WORK ITEM :: The required output is the lines below from the line containing "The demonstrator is" to the line containing "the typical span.", inclusive, retyped exactly. No other lines belong in it.

/---

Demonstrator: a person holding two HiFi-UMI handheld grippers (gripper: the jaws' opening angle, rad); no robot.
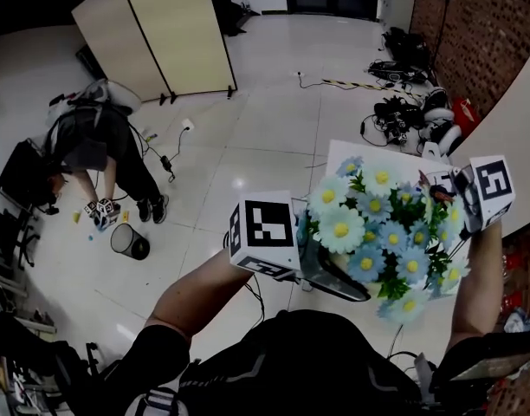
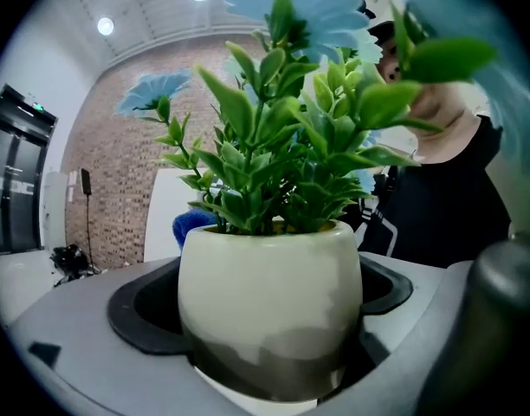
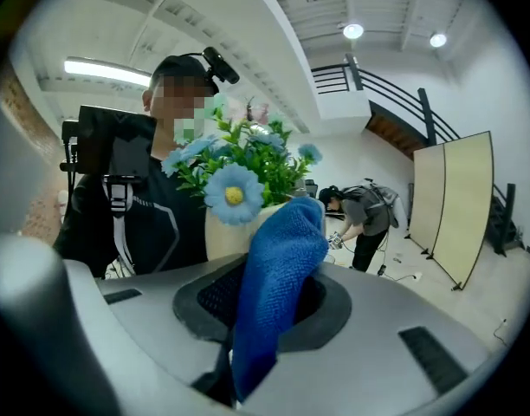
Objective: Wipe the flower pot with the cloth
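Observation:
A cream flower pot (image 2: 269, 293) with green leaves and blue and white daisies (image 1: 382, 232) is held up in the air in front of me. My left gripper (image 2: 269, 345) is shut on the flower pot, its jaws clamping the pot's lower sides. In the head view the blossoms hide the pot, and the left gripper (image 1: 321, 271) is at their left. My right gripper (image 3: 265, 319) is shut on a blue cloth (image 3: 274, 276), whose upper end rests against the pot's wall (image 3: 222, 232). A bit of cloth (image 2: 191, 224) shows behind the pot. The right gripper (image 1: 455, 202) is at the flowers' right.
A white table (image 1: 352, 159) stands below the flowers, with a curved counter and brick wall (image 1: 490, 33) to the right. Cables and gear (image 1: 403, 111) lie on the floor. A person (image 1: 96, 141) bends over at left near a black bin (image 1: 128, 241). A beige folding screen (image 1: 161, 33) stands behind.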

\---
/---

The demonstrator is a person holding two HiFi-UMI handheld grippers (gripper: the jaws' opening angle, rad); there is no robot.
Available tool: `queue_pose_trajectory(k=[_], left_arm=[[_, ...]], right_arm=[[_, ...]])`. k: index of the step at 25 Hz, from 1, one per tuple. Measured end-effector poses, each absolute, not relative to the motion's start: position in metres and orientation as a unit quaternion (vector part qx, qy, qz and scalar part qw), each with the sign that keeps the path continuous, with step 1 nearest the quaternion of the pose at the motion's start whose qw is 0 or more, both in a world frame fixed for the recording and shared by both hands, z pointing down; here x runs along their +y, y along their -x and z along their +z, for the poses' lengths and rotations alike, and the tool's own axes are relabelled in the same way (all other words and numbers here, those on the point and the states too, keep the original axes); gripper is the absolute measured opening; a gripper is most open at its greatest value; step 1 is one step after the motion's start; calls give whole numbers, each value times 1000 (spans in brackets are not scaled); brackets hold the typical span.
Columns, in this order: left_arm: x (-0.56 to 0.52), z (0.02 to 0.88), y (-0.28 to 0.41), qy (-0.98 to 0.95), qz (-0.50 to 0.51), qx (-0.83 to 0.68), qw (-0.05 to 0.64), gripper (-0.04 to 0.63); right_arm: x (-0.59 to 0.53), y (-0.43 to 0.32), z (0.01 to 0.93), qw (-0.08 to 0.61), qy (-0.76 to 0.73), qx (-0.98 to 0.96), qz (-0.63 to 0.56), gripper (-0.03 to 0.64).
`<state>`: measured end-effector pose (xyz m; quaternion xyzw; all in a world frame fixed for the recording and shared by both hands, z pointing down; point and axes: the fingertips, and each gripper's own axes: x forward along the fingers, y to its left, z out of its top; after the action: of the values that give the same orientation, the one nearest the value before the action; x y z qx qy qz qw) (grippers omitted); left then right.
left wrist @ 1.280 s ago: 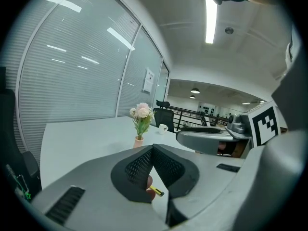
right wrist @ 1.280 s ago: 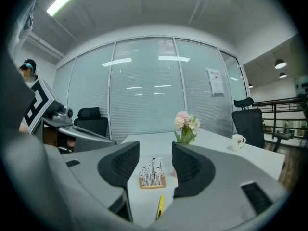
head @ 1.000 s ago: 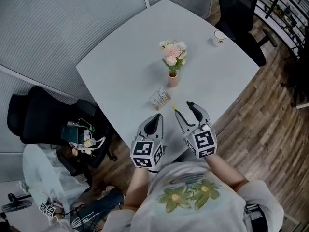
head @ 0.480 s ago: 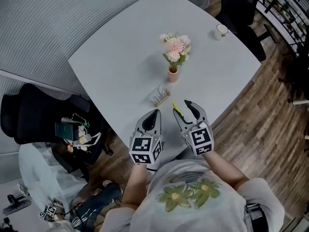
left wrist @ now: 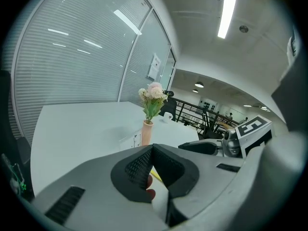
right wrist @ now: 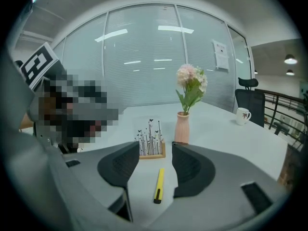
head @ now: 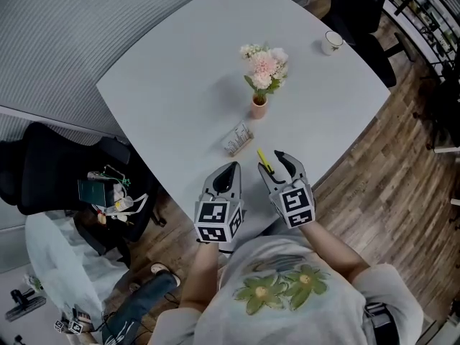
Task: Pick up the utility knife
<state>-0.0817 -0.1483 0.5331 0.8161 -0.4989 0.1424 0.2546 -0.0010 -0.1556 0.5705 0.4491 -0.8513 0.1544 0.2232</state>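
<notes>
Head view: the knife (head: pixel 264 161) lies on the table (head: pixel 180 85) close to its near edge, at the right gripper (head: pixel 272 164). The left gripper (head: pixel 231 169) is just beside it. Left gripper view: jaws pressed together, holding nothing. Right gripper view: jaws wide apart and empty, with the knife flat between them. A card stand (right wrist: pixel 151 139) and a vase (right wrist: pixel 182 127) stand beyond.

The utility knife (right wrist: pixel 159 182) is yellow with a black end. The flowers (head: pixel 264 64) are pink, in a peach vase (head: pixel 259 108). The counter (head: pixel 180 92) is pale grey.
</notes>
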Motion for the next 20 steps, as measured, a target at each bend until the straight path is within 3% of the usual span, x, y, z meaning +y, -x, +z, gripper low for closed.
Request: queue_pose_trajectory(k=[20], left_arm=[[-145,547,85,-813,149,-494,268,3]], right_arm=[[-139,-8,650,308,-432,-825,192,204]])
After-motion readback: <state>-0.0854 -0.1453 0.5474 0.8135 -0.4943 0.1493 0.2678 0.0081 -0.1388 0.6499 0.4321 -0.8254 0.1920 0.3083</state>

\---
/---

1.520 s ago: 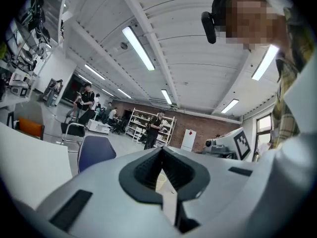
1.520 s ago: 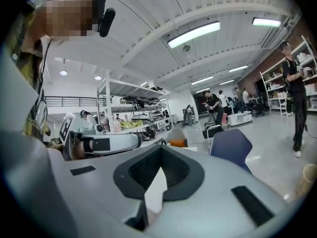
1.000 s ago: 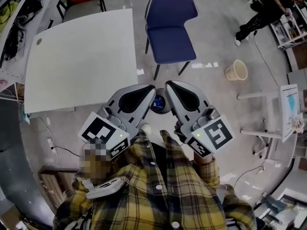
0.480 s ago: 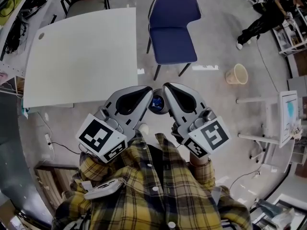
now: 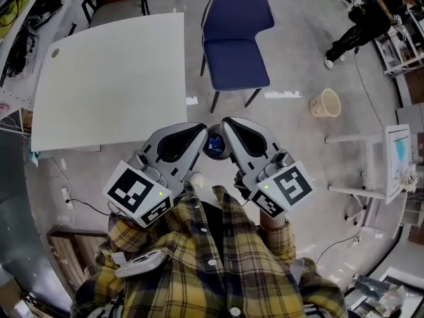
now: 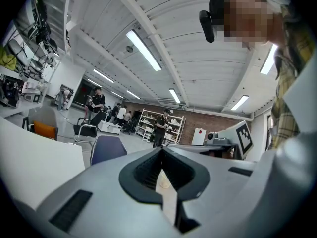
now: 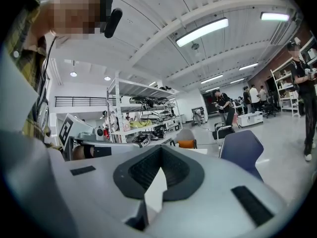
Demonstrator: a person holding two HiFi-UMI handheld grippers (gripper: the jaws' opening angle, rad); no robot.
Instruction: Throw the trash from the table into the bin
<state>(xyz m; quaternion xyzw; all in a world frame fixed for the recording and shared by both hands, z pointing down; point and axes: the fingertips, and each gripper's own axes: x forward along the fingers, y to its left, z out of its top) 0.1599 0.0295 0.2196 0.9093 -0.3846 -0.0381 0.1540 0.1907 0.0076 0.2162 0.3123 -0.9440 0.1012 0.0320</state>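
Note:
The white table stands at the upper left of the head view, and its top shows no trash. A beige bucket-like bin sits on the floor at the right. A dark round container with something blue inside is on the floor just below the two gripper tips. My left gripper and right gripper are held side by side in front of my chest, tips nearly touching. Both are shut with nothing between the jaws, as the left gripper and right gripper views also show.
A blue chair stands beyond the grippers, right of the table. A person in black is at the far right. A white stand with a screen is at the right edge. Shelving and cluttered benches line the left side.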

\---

RESPONSE AREA ::
The demonstrator is a person holding two HiFi-UMI handheld grippers (gripper: the jaws' opening angle, rad); there is no robot.
Available tool: `queue_pose_trajectory(k=[_], left_arm=[[_, ...]], right_arm=[[_, ...]])`. k: index of the step at 25 Hz, from 1, one per tuple. Measured end-effector poses, each absolute, not relative to the motion's start: position in metres and orientation as a unit quaternion (vector part qx, qy, qz and scalar part qw), each with the sign that keeps the path continuous, with step 1 nearest the quaternion of the pose at the motion's start whose qw is 0 or more, both in a world frame fixed for the recording and shared by both hands, z pointing down; here x runs along their +y, y along their -x and z along their +z, for the poses' lengths and rotations alike, and the tool's own axes are relabelled in the same way (all other words and numbers here, those on the point and the states too, keep the original axes); gripper is the absolute measured opening; a gripper is most open at its greatest value; step 1 is one step after the motion's start; calls give whole numbers, each value times 1000 (spans in brackets are not scaled); brackets hold the typical span.

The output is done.